The IACS UR A1 has been revised recently and the revised requirements in UR A1, Rev 7, September 2020 will apply to ships contracted for construction from January 1st 2022. The updates in that last revision include consideration for the front projected area and side projected area of large funnels in the equipment number calculations to account for their contribution to anchoring loads. Fosen noted that “this change may be required following the addition of scrubbers on many ships which increase the profile of the funnel and thereby affect how the wind applies force to the vessel”.
Fosen said that the most serious and most costly cases by far occurred when a ship dragged its anchor in strong currents or bad weather, leading to collisions with other nearby anchored ships, or groundings and loss of the ship, or damage to cables and pipelines on the seabed. With the concomitant pollution risks in all cases.
Fosen said that it was important to note that it could take some time for the crew to realize that an anchor was dragging and the ship was drifting. And, even when it has been realized, it would take time to weigh (lift) the anchor, start the engines and restore the ship to full manoeuvrable condition. During this period the ship might run dangerously close to other ships or structures, or into shoal water.
The concentration of lost anchor cases is found in the areas with larger shipping ports and in areas more affected by strong currents and bad weather.
There had recently been a significant number of cases in and around New Orleans and the wider Mississippi River delta. 2019 and 2020 were exceptional years for high river related casualties, due to the extended period of high river conditions in the Mississippi River.
Fosen noted that, when certain areas of the river were considered to have reached high water level, local authorities required all deep-draft vessels that were not moored alongside or moored to a buoy to have at minimum three means to hold its position.

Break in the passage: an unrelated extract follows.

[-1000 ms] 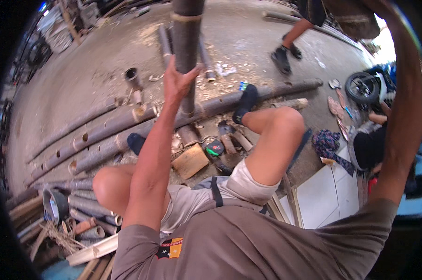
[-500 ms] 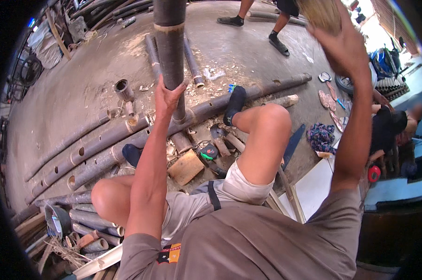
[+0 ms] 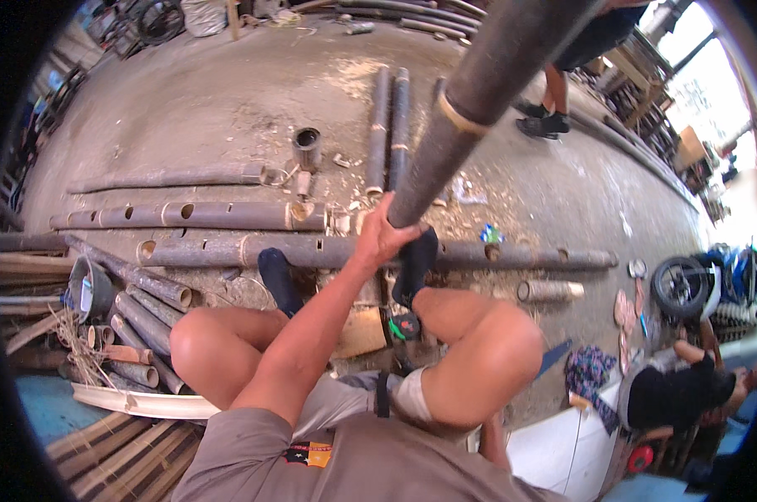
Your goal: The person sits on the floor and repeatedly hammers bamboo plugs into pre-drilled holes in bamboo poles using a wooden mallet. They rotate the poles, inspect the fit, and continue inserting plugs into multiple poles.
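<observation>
My left hand [image 3: 387, 237] is wrapped round the lower part of a thick dark bamboo pole [image 3: 500, 88]. The pole leans up to the right, and its top runs out of the head view. Close below that hand, a long bamboo pole with cut holes [image 3: 512, 254] lies across the floor by my socked feet. A yellowish wood block [image 3: 360, 333] and a black and green tape measure [image 3: 403, 325] are on the floor between my legs. Of my right arm only the forearm [image 3: 494, 442] shows beside my right thigh; the hand is hidden behind the leg.
Another holed bamboo pole [image 3: 236, 216], a short upright bamboo piece [image 3: 306, 151] and two dark tubes [image 3: 378, 125] lie or stand ahead. Cut bamboo [image 3: 136, 314] and a grey bucket [image 3: 89, 289] are at left. A person's legs [image 3: 554, 92] stand beyond; another person [image 3: 675, 393] is at right.
The pole has swung from upright to leaning right, still in my left hand. My right hand has dropped from its raised place, where it held a blurred yellowish thing. The view has turned.
</observation>
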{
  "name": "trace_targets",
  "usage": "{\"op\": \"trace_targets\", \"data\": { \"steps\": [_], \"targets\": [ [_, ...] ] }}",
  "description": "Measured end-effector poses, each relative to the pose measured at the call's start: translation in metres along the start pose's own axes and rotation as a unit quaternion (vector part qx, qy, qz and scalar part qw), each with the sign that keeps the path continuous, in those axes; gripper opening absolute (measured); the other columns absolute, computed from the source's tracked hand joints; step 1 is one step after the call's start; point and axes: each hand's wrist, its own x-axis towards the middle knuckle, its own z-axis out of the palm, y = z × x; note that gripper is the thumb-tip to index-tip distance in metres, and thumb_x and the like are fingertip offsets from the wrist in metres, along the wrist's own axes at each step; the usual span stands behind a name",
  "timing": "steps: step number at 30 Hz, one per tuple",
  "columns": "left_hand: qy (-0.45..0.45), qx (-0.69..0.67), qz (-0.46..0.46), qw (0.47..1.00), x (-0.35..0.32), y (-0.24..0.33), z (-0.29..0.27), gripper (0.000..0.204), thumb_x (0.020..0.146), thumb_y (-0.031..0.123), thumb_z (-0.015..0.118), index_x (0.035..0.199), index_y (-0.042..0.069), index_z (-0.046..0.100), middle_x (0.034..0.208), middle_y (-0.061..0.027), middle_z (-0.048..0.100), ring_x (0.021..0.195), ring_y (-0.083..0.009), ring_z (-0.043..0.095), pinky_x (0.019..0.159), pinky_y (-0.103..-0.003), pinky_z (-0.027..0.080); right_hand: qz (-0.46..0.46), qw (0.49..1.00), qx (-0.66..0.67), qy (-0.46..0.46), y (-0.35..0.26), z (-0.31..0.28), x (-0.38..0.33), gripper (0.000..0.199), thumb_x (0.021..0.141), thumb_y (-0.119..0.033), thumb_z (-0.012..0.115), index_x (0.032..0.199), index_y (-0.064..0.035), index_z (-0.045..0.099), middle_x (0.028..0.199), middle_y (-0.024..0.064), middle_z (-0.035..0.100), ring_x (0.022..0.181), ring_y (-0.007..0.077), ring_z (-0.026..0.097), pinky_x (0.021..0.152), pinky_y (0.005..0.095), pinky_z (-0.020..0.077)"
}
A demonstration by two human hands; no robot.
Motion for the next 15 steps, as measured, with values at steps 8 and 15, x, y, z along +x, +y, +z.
{"op": "trace_targets", "data": {
  "steps": [8,15],
  "targets": [
    [-0.038,-0.002,0.088,0.995,0.016,-0.027,-0.004,0.072,0.067,0.033,0.093,0.126,0.003,0.067,0.11,-0.0126,0.074,0.102,-0.0247,0.071,0.094,-0.04,0.054,-0.145,0.976,0.16,-0.014,-0.08,-0.058,0.075,0.1,0.089,-0.038,0.082,0.161,0.0051,0.026,0.133,0.0268,0.065,0.126,0.0354,0.064,0.104,0.0473,0.0501],
    [-0.135,0.006,0.165,0.977,0.041,-0.01,-0.018,0.085,0.064,0.04,0.094,0.132,-0.001,0.064,0.113,-0.0158,0.073,0.104,-0.0258,0.071,0.095,-0.04,0.054,-0.618,0.688,0.377,0.049,-0.323,-0.18,0.057,0.099,0.076,-0.033,0.095,0.149,0.0058,0.041,0.132,0.0196,0.062,0.123,0.0313,0.062,0.104,0.0432,0.0504]
  ]
}}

This may be achieved by using both anchors in addition to the propulsion system or being aided by a tug as the third means of holding position. However, when using both anchors there was a higher risk of the chains getting crossed, entangled, and damaging the anchor.
There had been a surprising number of anchor claims in and around Fujairah, UAE. This area is assumed to have benign weather and sea conditions. However, the water depth at Fujairah anchorage is considered deep waters and varies from 70 to 130 metres. ‘Letting Go’ the anchor in such deep water could cause the brake system to burn out and leave the windlass without control, damaging the windlass, bitter end, or in some cases resulting in total loss of the cable and anchor, Fosen said.
One of the key findings in casualty investigations was the importance of the crew being aware of the environmental loads for which their anchoring equipment was designed. “If these limits are not considered during shipboard anchoring operations, there can be significant damage to the ship – even beyond the loss of the anchor and the chain”, said Fosen.
Gard concluded that many anchor losses were preventable if proper maintenance and handling procedures were followed. The insurer said that performing correct anchoring operations was vital to the safety of the vessel.